Ik hoop dat u het nu beter begrijpt en u zich nu beter zult kwijten en meer hulp zult geven, vooral omdat u nu de grote verlokkende mogelijkheden voorhanden ziet en dat wij nog niet de moed hebben opgegeven, maar altijd alle bekwame middelen daartoe gezocht hebben. Zoals wij nu door de hulp en bijstand van diverse heren en vrienden ons zowel te water als te land opmaken, ja reeds door de onzen en onze medewerkers, in het land gevallen zijnde, de vijand aanzienlijk afbreuk hebben gedaan, en enkele havens, steden, plaatsen en dorpen hebben genomen. Zij hebben zich al tot hun verlossing in onze handen in naam van de Koninklijke Majesteit overgegeven, en u de weg gewezen, die gij allen behoort te volgen, als u niet eeuwig schade wilt lijden en u door uw eigen schuld u zelf en uw nakomelingen in een eeuwige slavernij en gevaar van ziel, lijf en goed brengt.
Want het valt zeer te vrezen, dat als u dit geschikte moment, waarop de algemene vijand van volk, schepen en krijgsuitrusting zo slecht voorzien is, en wij ook al sommige rivieren en wateren bezet hebben, dat hij niet wel ergens heen en voorbij kan gaan, zo’n grote gelegenheid zal u mogelijk nooit meer door God gegund worden, verbolgen dat gij de middelen die hij u zendt om nu op eenvoudige wijze tot Zijn Woord en de vrijheid van uw geweten, vaderland, lijf, vrouw, kind, privileges, rechten en bezittingen te geraken (alles in waarachtige dienst van de Koning), zo schandelijk en kwaadaardig veracht en verloren laat gaan.
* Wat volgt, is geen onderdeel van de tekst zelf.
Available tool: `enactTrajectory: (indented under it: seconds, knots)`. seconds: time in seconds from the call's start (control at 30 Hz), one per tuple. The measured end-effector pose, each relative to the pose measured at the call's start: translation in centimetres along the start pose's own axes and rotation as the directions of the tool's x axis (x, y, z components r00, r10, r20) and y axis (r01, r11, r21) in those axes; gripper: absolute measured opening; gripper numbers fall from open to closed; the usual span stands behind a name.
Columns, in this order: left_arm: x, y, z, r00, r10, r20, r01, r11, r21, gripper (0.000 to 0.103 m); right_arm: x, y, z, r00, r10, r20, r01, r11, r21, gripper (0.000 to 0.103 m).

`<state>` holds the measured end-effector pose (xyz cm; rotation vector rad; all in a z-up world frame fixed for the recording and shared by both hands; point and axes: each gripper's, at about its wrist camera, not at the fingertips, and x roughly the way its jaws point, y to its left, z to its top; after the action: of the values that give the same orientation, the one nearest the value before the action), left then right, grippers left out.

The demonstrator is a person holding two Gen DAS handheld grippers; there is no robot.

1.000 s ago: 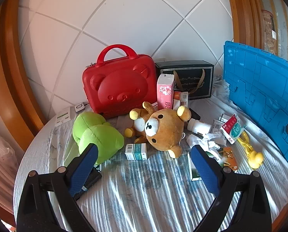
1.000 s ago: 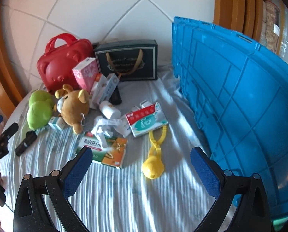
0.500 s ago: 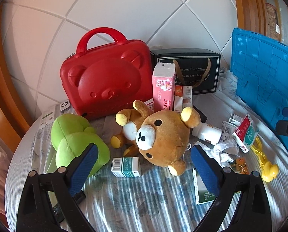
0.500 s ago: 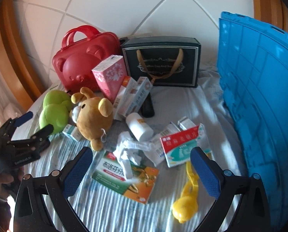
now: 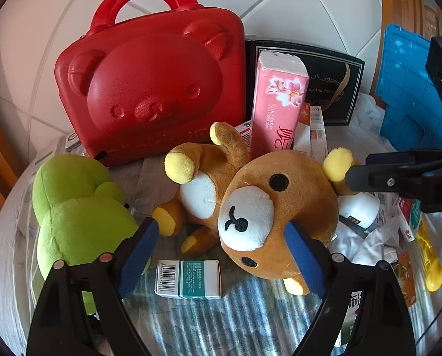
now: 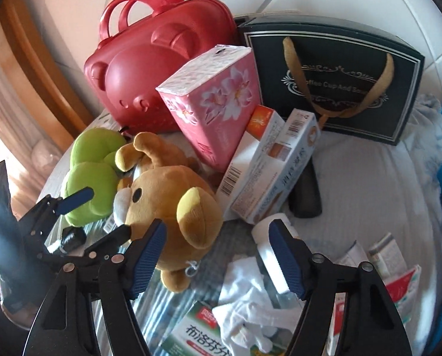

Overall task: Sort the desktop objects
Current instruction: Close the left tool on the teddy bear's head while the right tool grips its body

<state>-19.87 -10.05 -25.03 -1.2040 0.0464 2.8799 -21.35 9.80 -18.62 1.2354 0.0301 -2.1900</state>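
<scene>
A brown plush bear point(image 5: 259, 204) lies on its side on the striped cloth, in front of a red bear-shaped case point(image 5: 149, 89). My left gripper point(image 5: 221, 252) is open, its right finger against the bear's head and its left finger by the green plush toy point(image 5: 78, 216). A small teal and white box point(image 5: 188, 279) lies between the fingers. My right gripper point(image 6: 218, 255) is open, just right of the bear point(image 6: 167, 204), with its right finger over a white bottle point(image 6: 271, 246). The left gripper also shows in the right wrist view point(image 6: 102, 210).
A pink tissue pack point(image 6: 212, 103), medicine boxes point(image 6: 268, 166), a dark gift bag point(image 6: 333, 80) and a black cylinder point(image 6: 305, 190) stand behind. A blue crate point(image 5: 410, 89) is at the right. A yellow duck clip point(image 5: 431, 264), white crumpled paper point(image 6: 250, 305) and more boxes lie near.
Both grippers have moved forward towards the brown bear. The left one now straddles the bear's head side; the right one has swung left over the white bottle.
</scene>
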Motion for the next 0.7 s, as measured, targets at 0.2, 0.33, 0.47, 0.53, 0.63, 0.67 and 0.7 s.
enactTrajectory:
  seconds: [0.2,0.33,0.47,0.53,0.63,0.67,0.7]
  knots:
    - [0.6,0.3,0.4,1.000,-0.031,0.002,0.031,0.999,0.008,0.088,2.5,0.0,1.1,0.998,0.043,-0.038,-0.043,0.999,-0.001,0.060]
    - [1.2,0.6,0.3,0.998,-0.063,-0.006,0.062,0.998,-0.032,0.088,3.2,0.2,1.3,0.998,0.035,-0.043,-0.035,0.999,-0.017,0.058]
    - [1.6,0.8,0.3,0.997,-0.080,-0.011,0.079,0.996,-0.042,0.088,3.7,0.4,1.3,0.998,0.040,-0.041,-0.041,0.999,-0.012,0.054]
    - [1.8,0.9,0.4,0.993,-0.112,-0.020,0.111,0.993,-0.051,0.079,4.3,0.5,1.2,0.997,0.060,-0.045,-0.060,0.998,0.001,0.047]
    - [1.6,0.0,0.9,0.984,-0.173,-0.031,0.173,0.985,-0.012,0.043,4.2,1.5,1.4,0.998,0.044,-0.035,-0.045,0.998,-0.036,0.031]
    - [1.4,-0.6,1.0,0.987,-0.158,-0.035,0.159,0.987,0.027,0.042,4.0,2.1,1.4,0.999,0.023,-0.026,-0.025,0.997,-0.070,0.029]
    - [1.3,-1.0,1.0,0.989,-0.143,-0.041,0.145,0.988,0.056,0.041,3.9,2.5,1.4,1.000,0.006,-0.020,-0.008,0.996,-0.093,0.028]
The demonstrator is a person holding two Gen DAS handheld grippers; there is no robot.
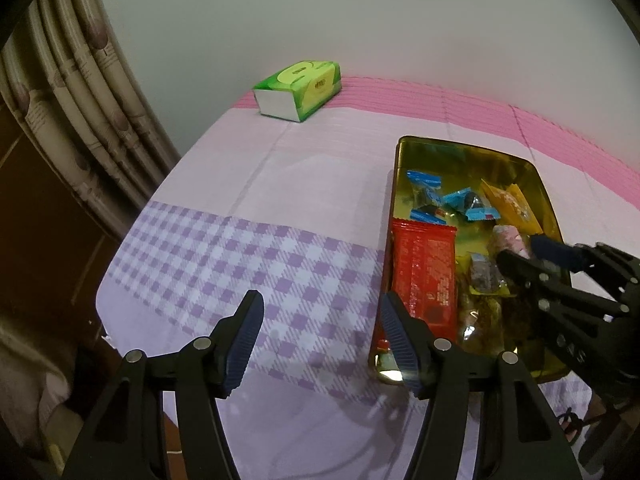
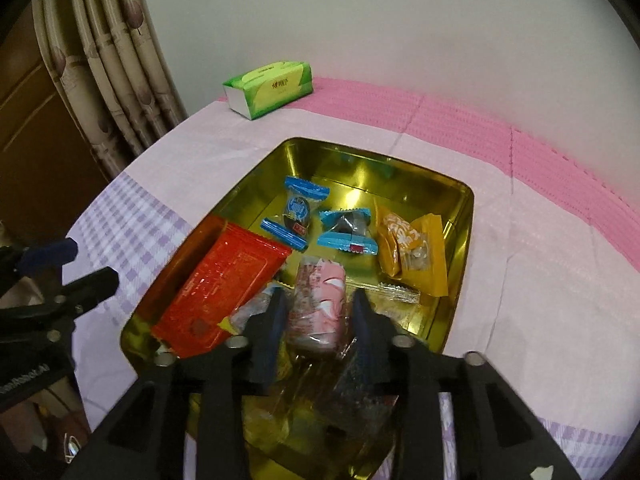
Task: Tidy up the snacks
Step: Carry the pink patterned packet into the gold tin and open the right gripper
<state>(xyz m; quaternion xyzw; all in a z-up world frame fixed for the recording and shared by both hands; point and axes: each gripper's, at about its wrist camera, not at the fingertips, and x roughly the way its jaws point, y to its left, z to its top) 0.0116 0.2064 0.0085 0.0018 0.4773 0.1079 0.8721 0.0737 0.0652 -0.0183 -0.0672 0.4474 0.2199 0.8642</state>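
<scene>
A gold tin (image 2: 460, 216) (image 1: 400, 160) stands on the table and holds several wrapped snacks: a red packet (image 2: 224, 288) (image 1: 424, 272), two blue candies (image 2: 298, 212), an orange packet (image 2: 412, 248) and a pink-and-white snack (image 2: 320, 304) (image 1: 510, 240). My right gripper (image 2: 318, 312) (image 1: 516, 250) is over the tin with its fingers on either side of the pink-and-white snack, closed onto it. My left gripper (image 1: 320, 332) is open and empty above the checked cloth, left of the tin; it also shows in the right wrist view (image 2: 84, 264).
A green tissue pack (image 1: 298, 90) (image 2: 268, 88) lies at the table's far edge by the white wall. Curtains (image 1: 72, 92) hang at the left. The table's left edge drops off beside a brown cabinet (image 1: 36, 216).
</scene>
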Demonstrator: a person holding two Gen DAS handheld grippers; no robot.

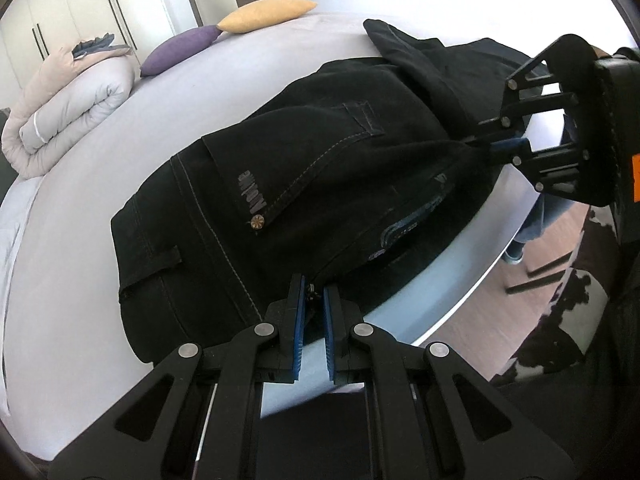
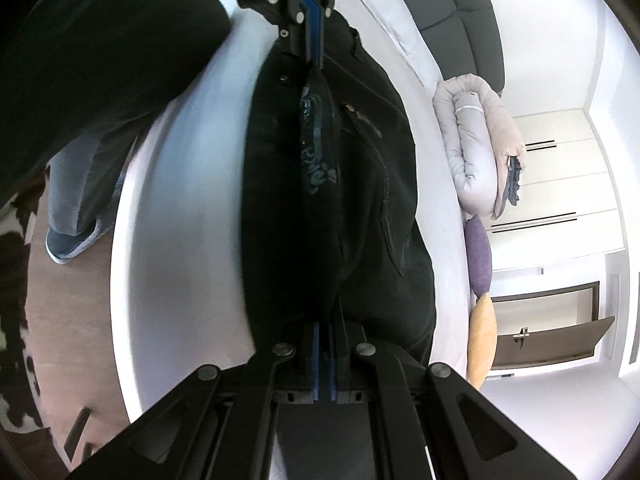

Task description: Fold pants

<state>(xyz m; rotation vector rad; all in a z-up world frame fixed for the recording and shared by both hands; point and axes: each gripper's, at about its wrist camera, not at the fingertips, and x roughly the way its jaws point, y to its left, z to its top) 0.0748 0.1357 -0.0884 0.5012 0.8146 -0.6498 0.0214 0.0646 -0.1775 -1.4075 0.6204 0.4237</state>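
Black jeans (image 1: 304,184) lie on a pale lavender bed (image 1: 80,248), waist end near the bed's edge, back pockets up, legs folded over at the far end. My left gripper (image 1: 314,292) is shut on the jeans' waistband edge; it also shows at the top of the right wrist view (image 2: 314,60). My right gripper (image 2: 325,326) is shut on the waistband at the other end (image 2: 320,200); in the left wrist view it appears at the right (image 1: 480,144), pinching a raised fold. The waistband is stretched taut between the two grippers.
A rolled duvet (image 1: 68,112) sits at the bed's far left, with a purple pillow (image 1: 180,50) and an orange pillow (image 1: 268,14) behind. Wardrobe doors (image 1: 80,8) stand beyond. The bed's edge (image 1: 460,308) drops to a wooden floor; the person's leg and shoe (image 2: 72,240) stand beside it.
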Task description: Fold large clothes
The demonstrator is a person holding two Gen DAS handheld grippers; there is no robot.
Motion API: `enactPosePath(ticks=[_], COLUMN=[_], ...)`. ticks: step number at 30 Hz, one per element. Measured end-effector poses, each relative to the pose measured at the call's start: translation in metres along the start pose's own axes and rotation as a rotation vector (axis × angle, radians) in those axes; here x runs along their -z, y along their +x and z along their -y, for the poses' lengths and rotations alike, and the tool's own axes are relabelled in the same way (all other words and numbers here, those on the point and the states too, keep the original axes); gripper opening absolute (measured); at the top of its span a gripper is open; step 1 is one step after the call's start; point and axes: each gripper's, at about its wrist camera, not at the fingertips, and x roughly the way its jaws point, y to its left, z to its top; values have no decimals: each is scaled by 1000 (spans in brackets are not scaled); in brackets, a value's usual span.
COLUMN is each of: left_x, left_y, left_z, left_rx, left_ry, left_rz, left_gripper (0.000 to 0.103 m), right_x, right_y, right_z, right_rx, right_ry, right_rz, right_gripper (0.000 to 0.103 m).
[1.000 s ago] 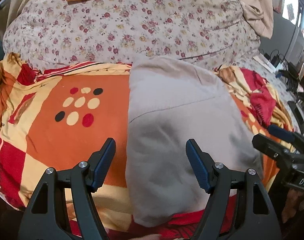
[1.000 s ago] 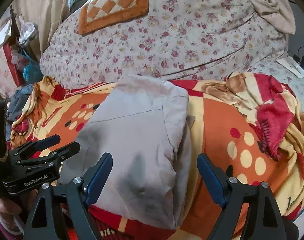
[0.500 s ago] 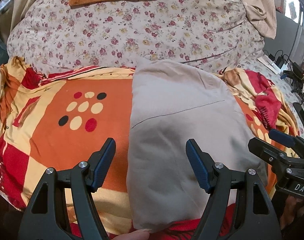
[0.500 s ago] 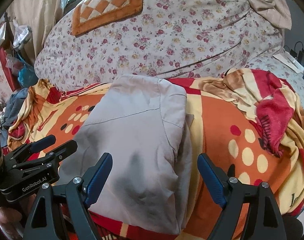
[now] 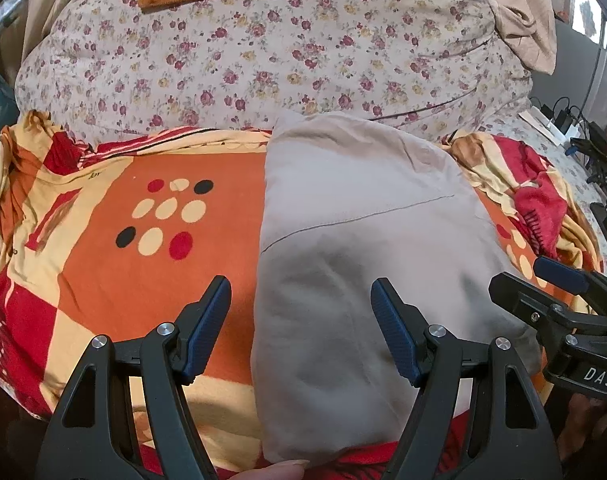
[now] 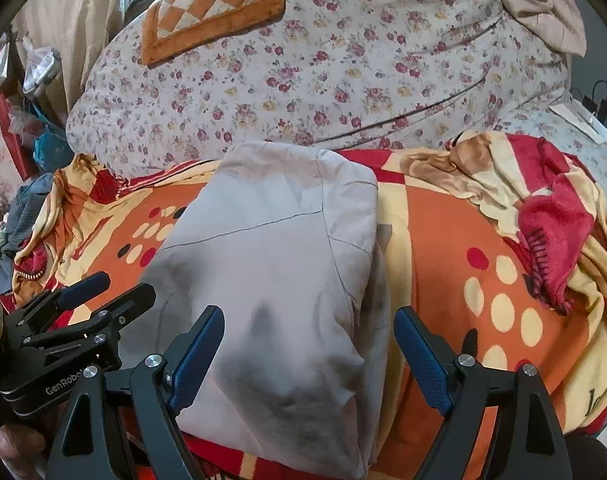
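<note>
**Q:** Where is the garment lying, and how is it likely to be handling?

**A:** The beige garment (image 5: 363,240) is lying as a long folded panel on the orange patterned blanket (image 5: 123,280) covering the bed, its far end reaching the foot of the floral quilt (image 5: 263,52). It is looking soft, limp and light, a thin woven cloth that will probably be sagging and sliding on itself once lifted. Layers are showing along its right edge, so a pinch there should be taking all plies together. The near corners are offering the surest hold.

**Q:** What are the jaws doing?

**A:** The left gripper (image 5: 301,320) is hovering with jaws standing apart over the garment's left edge, holding nothing. The right gripper (image 6: 309,354) is likewise gaping over the right edge, its jaws empty and pressing on no cloth.

**Q:** What is crowding the work?

**A:** The blanket is bunching into red and cream folds (image 6: 543,220) to the right, apart from the garment. A jaw reaching under the cloth may be catching the blanket as well. The quilt is rising like a wall behind. A fingertip (image 5: 279,470) is showing at the near edge.
</note>
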Motion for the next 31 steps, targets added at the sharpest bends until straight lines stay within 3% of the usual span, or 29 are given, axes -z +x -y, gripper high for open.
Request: enactPosePath(ticks=[23, 31], left_x=[0, 2], left_y=[4, -3], left_z=[-1, -1], left_rx=[0, 22], left_ry=[-4, 26], left_rz=[-14, 42], left_gripper=[73, 73], right_x=[-1, -1], right_y=[4, 6], right_z=[-4, -3], right_rx=[-11, -13], right_ry=[-8, -18], right_rz=[-3, -13], right_gripper=[89, 89])
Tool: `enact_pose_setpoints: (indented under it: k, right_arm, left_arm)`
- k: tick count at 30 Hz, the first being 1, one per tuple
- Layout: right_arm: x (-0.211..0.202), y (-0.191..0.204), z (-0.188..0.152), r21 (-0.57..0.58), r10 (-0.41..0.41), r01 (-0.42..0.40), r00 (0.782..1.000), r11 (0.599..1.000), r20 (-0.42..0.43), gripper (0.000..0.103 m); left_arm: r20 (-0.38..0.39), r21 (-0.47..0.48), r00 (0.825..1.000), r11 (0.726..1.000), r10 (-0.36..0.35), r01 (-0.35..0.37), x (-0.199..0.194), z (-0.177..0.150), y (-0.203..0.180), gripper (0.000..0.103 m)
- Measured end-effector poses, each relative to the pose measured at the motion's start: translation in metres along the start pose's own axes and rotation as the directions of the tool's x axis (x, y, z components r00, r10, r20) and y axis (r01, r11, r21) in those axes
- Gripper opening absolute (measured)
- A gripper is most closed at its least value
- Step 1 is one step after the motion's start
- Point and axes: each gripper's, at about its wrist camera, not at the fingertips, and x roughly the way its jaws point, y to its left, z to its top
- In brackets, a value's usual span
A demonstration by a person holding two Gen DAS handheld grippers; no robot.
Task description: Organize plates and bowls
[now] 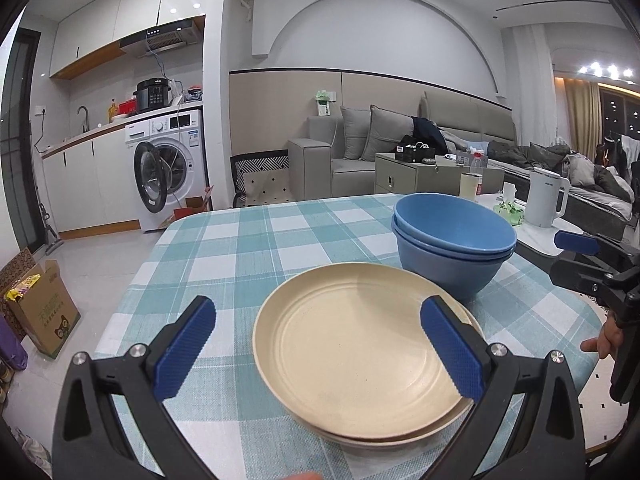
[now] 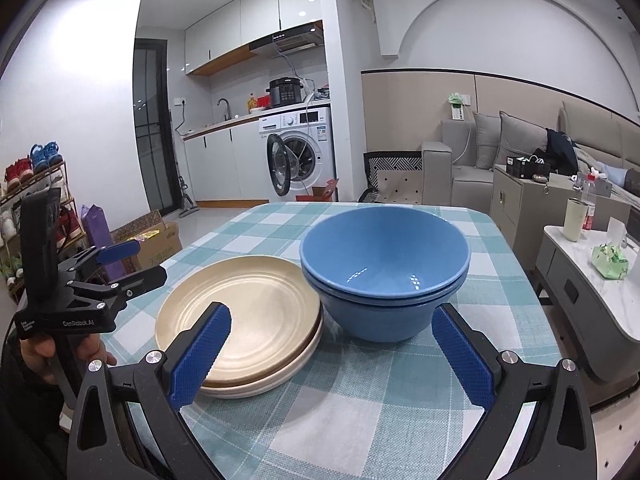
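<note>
Two stacked cream plates [image 1: 352,356] [image 2: 244,312] lie on the checked tablecloth [image 1: 248,248] [image 2: 384,400]. Two nested blue bowls [image 1: 452,240] [image 2: 384,268] stand just right of and behind the plates. My left gripper [image 1: 320,348] is open and empty, hovering over the near side of the plates. My right gripper [image 2: 336,356] is open and empty, in front of the bowls, its left pad [image 2: 200,360] over the plates' rim. The right gripper also shows at the right edge of the left wrist view [image 1: 592,264], the left gripper at the left of the right wrist view [image 2: 104,272].
A side table [image 2: 580,276] to the right holds a white kettle [image 1: 546,200], a cup [image 2: 575,219] and a green packet [image 2: 610,262]. A sofa [image 1: 360,152], a washing machine [image 1: 168,172] and a cardboard box [image 1: 40,312] on the floor stand around.
</note>
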Motion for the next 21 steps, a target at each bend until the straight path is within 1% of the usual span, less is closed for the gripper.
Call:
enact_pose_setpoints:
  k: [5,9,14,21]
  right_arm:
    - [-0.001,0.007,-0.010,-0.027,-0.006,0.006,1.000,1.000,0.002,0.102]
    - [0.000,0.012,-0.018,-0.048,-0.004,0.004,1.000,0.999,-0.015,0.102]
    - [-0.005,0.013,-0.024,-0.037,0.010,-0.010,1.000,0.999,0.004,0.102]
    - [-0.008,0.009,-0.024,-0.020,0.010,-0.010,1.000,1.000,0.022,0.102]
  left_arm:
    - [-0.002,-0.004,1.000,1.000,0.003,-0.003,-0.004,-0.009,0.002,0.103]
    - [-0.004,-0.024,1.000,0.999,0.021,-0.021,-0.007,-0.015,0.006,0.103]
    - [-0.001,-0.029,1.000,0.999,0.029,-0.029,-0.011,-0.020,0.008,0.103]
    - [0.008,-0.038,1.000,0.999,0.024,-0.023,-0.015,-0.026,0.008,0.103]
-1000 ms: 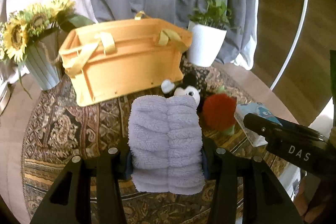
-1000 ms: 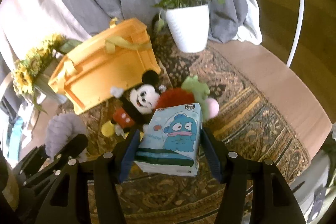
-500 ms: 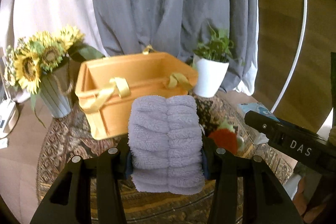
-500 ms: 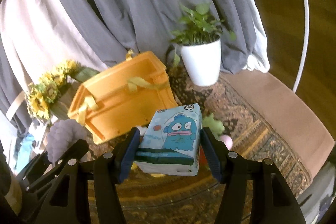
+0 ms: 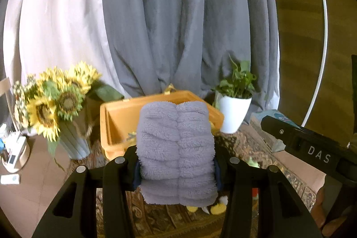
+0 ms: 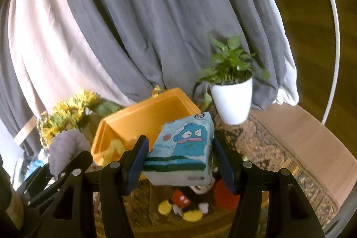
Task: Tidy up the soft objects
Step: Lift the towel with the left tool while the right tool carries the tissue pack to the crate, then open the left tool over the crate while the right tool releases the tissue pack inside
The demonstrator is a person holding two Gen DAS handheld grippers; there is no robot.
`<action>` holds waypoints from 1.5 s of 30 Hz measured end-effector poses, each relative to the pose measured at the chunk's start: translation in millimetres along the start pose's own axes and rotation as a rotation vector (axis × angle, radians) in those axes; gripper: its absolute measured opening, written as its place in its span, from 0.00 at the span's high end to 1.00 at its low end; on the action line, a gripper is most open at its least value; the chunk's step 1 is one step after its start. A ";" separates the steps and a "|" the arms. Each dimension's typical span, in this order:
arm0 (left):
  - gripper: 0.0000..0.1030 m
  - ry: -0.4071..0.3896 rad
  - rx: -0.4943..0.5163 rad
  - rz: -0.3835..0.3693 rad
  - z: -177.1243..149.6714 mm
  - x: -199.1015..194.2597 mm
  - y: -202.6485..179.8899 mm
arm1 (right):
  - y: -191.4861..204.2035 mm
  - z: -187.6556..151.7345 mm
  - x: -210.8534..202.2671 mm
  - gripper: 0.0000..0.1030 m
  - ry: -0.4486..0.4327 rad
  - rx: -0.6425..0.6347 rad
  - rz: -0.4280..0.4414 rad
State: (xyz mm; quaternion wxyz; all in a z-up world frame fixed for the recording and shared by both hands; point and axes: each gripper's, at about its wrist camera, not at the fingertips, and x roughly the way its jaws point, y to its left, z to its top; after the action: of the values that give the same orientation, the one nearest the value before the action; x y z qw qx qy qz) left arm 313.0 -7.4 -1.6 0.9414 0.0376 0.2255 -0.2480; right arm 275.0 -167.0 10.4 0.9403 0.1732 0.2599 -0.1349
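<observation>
The left gripper (image 5: 177, 167) is closed on a folded grey fleece towel (image 5: 176, 148); its blue pads press the two sides of the towel, which stands up between the fingers and is lifted above the rug. The right gripper (image 6: 179, 162) is closed in the same way on a light blue tissue pack (image 6: 185, 144) with a blue cartoon fish on it. The pack is held in the air, a little tilted, with both pads against its sides.

In the right wrist view, a Mickey Mouse plush toy (image 6: 185, 204) lies on the patterned rug (image 6: 263, 155) under the held pack, partly hidden, and a red round soft toy (image 6: 224, 195) lies just beside it on the right. In the left wrist view only the yellow feet of the plush show below the towel.

Behind both held things stands an orange storage basket (image 5: 118, 117) with yellow handles. It is open on top, and from these views I cannot tell what is in it. To the left of the basket is a ribbed vase with sunflowers (image 5: 55, 99), and to the right a white pot with a green plant (image 6: 232, 99). All these stand on the rug, on a round worktop (image 6: 312, 137).

Farthest back hang a grey curtain (image 5: 178, 26) and a white curtain (image 5: 55, 26).
</observation>
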 end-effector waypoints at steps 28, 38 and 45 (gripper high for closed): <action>0.54 -0.056 0.007 0.079 65.8 65.9 0.9 | 11.1 76.5 69.0 0.58 -0.033 -0.112 0.032; 0.53 0.084 0.001 0.055 84.1 132.7 10.6 | 18.8 95.4 114.8 0.58 0.005 -0.138 0.013; 0.34 0.203 -0.033 0.016 82.2 175.6 17.6 | 15.2 94.9 136.7 0.56 0.055 -0.138 -0.019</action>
State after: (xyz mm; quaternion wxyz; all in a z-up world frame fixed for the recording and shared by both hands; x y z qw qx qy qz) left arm 491.1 -86.1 -6.5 0.9162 0.0489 0.3235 -0.2315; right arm 435.4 -213.2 17.5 0.9412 0.1092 0.2962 -0.1208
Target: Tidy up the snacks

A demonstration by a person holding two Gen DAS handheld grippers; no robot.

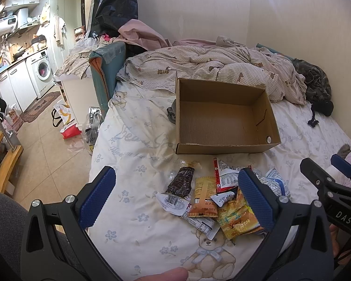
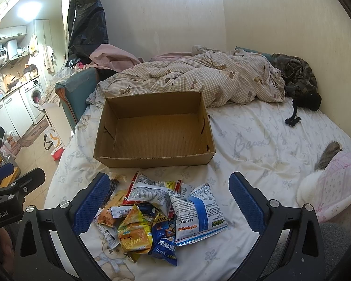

Moge God u daarvoor met Zijn genade behoeden en ons met u Zijn zegen, kracht en voorspoed geven, zodat, als de tirannieke verdrukkers verjaagd zijn, wij samen de Nederlanden mogen zien in hun oude vrijheid, zonder enig geweld, in passende gehoorzaamheid aan de koning, in gerustheid van geweten, en geregeerd met inspraak van de Staten-Generaal. Daartoe willen wij u helpen met al onze macht, als u helpt door onze kant te kiezen. Als u anders optreedt, en daardoor schade, geweld of verdriet overkomt, wijzen wij alle schuld van de hand. Gegeven te Dillenburg, 14 april, in het jaar 1572.